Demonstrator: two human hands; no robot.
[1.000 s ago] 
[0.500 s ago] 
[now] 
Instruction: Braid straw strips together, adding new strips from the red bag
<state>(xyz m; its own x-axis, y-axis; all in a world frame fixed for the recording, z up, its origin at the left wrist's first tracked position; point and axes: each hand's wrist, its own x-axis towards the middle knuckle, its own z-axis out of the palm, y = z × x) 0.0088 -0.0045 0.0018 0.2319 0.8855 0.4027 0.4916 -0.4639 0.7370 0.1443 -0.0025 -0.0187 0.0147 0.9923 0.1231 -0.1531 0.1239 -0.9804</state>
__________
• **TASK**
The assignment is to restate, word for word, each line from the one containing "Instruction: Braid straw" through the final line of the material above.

• **RESPONSE AREA**
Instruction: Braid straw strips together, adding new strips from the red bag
<state>(xyz m; its own x-axis, y-axis; all in a world frame fixed for the recording, z up, its origin at the left wrist's first tracked position; point and axes: each hand's wrist, its own x-axis towards the middle knuckle, its own z-axis out of the palm, y = z × x) 0.0088 -0.0045 0.0018 0.2319 0.8855 0.4027 0.4916 -0.4639 0.7370 0.1443 -0.0025 -0.0187 0.0147 0.9923 0.1231 -0.1531 0.1239 -0.9804</state>

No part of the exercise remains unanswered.